Overexpression of activated Akt regulates the rasfonin-dependent autophagy in a time- and cell type-dependent manner
The expression of myrAkt1 inhibits autophagy in HeLa cells.36 Consistently, here, we demonstrated that the overexpression of either myrAkt1 or myrAkt2 suppressed rasfonin-induced autophagy in these cells (Supplementary Figure 3A). However, rasfonin-dependent autophagy was inhibited through the overexperession of myrAkt1, but not myrakt2, in ACHN cells at the 2-h time point, evidenced as LC3-II accumulation in the presence of CQ and p62 degradation (Figure 5a).
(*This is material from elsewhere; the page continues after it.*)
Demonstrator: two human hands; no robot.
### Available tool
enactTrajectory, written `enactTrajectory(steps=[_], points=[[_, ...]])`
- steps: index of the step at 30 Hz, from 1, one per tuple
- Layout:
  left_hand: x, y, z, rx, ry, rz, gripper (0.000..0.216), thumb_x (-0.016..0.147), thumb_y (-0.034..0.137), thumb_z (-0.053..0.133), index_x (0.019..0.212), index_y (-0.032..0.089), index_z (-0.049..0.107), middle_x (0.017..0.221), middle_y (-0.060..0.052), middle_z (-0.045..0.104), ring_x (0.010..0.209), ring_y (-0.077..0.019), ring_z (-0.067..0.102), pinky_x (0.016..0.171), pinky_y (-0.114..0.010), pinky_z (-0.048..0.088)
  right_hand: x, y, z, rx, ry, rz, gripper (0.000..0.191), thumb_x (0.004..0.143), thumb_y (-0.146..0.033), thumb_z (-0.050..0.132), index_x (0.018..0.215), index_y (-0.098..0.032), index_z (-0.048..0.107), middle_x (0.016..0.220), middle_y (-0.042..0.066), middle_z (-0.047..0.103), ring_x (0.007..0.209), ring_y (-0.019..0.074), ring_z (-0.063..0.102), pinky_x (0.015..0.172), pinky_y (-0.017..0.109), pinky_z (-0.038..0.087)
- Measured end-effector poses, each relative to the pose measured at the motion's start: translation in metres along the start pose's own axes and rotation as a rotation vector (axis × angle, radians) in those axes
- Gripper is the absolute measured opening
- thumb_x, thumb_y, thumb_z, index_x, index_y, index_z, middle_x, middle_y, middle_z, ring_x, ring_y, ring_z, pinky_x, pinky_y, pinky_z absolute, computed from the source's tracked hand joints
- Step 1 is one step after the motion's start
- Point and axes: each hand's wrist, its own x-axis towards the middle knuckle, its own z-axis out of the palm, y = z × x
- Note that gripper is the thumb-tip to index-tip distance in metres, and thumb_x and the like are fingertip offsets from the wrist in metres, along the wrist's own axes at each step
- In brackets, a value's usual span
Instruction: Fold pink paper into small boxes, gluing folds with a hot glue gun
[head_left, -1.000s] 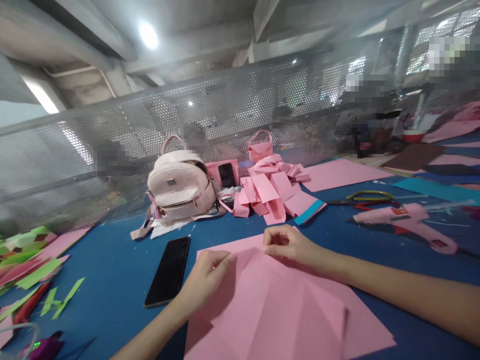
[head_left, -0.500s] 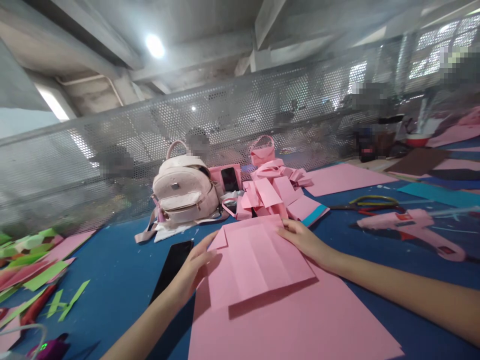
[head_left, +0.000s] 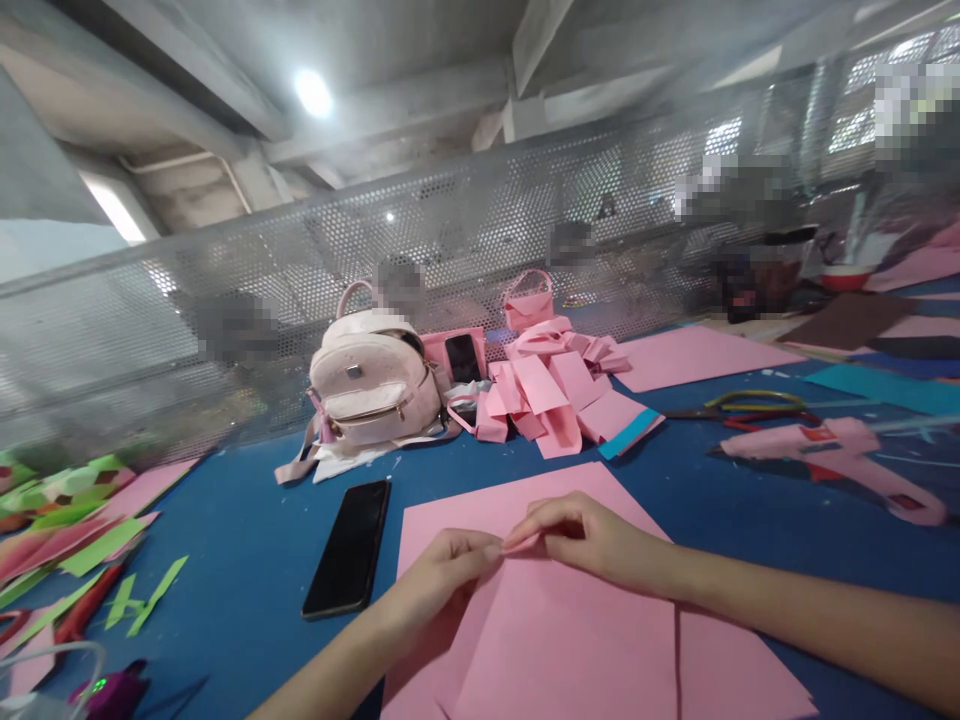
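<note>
A large pink paper sheet [head_left: 570, 640] lies on the blue table [head_left: 247, 560] in front of me, partly folded over itself. My left hand [head_left: 442, 575] and my right hand [head_left: 585, 535] meet at the top of the fold, each pinching the paper's raised edge between thumb and fingers. Both hands are closed on the paper. Another layer of the same pink paper lies flat beneath, reaching toward the far side.
A black phone [head_left: 349, 548] lies just left of the paper. Behind stand a pale pink backpack [head_left: 371, 385] and a heap of folded pink paper pieces [head_left: 555, 390]. Scissors [head_left: 742, 405] and a pink glue gun [head_left: 832, 450] lie right. Green and pink scraps [head_left: 75, 530] lie left.
Half a second ago the folded part was lifted and spread away from me with my hands at its far corners. Now it is folded back and both hands pinch its edge close together.
</note>
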Motion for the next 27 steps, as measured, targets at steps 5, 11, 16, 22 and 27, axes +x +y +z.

Moreover, rasfonin and CQ increased LC3-II accumulation in both myrAkt1- and myrAkt2-transfected ACHN cells at the 12-h time point (Figure 5a). In addition, the overexpression of myrAkt1 did not inhibit the induced autophagy at 1- and 4-h time points (Supplementary Figure 3B). These observations suggest that Akt isoforms may function differentially in autophagy regulation depending on stimulation duration and cell type.
In addition, the overexpression of activated Akt increased PARP-1 cleavage in response to rasfonin challenge (Figure 5b), and showed no protection for cell viability (Figure 5c). The results of the colony assay revealed that exogenous activated Akt did not prevent rasfonin-mediated cell death (Figure 5d). Indeed, the expression of either myrAkt1 or myrAkt2 alone reduced cell viability (Figure 5c). Moreover, activated Akt decreased the phosphorylation of mTOR (Figure 5b). Thus, myrAkts might stimulate PARP-1 cleavage via the downregulation of mTOR signaling. To examine this hypothesis, mTOR was knocked down in ACHN cells, and the reduction of mTOR expression increased both Akt phosphorylation and rasfonin-induced PARP-1 cleavage (Supplementary Figure 3C).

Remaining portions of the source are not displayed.